Kaltenbrunner gradually expanded his intelligence network in Austria and to the east, and was given
more and more responsibility for coordinating police actions in the region – some police personnel
were placed on loan to the Eastern European Einsatzgruppen, who engaged in the mass extermination
of Jews, communists, and others prior to the mass deployment of gas chambers. His superior, Reinhard
Heydrich, was assassinated by Czech resistance members, and Heinrich Himmler chose him to head the
Reich Main Security Office in January 1943. After this, he examined methods of execution and
cremation at Mathausen and ordered an urgent acceleration in the killing of Italian Jews. As a result,
many Jews in Italy were rounded up by police and sent to camps, typically Auschwitz. Also in 1943, he
oversaw a plot to assassinate Roosevelt, Churchill, and Stalin at the Tehran conference, but this plot
failed after it was uncovered by a Soviet agent. He continued to rise in stature throughout 1944, being
promoted to General of the Waffen-SS. At this time he was a participant in the issuing of orders to
execute captured Allied commandos and paratroopers.

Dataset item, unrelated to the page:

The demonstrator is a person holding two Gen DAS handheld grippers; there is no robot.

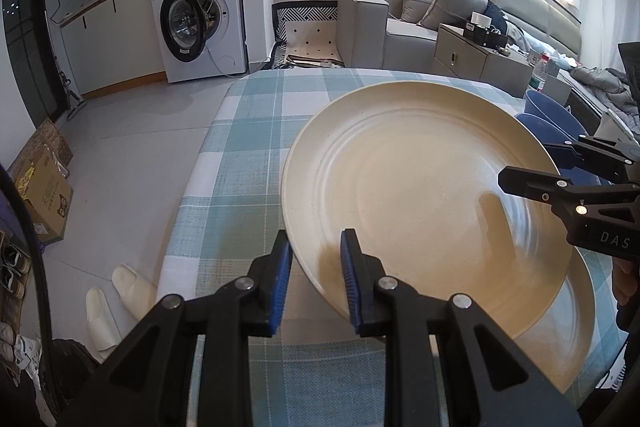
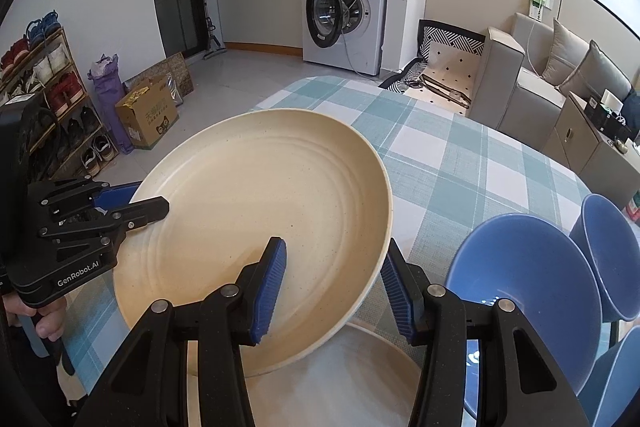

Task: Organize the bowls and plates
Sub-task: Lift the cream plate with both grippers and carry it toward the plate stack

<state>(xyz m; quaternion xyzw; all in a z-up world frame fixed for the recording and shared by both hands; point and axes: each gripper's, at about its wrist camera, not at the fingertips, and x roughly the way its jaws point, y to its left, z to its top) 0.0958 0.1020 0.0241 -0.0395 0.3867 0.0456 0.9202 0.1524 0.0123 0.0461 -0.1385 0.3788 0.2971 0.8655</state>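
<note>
**While tilted between two grippers: cream plate above the checked table**

Largest first: room with white washing machine (image 2: 345,17) under a kitchen counter, grey sofa (image 1: 404,23) at right, grey tiled floor. Next, table under a teal-and-white plaid cloth (image 1: 256,155).

Upper cream plate (image 1: 416,195), raised at a slant, near edge over a lower cream plate (image 1: 576,343) lying flat on the cloth. Blue bowls (image 2: 532,291) just beside the plates, on the right side.

Left gripper (image 1: 316,283) reaching forward and level, fingers apart, straddling the upper plate's rim, one blue pad (image 1: 282,279) outside and one inside; contact with the rim not resolvable. Right gripper (image 2: 334,287) posed likewise on the opposite rim, fingers wider apart, pads clear of the rim.

Seen from the right wrist only: shoe rack (image 2: 44,95), cardboard box (image 2: 148,119), purple bag. Seen from the left wrist only: white slippers (image 1: 116,303) on the floor.
</note>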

In early 1945, as conditions began to deteriorate,
he gave policeman carte blanch to kill anyone necessary without judicial process. In April 1945,
Kaltenbrunner fled to an old vacation spot in southeast Austria and discarded many of his badges of
office to hide his identity. A month later, when apprehended by US infantry, he claimed to be a doctor,
but when brought back to the main town, his mistress called out his name and ran to hug him, and so
he was identified.

Kaltenbrunner’s testimony at trial was extremely disappointing because he lied about essentially
everything one could conceivably lie about. He claimed to have been for greater autonomy for Austria
accopanied by a more gentle antisemitism, and he claimed to know virtually nothing about gas
chambers in concentration camps, and claimed, when visiting concentration camps, he was shown
“Potemkin villages.” He even claimed that in October 1944 the Nazi government ended the
persecution of Jews in concentration camps, even though this does not square with his testimony that
he did not know anything of gas chambers and was not properly kept abreast of working conditions in
the camps. The court did not find him guilty of crimes against peace, but did execute him for his
exercise of activate authority leading to war crimes and crimes against humanity.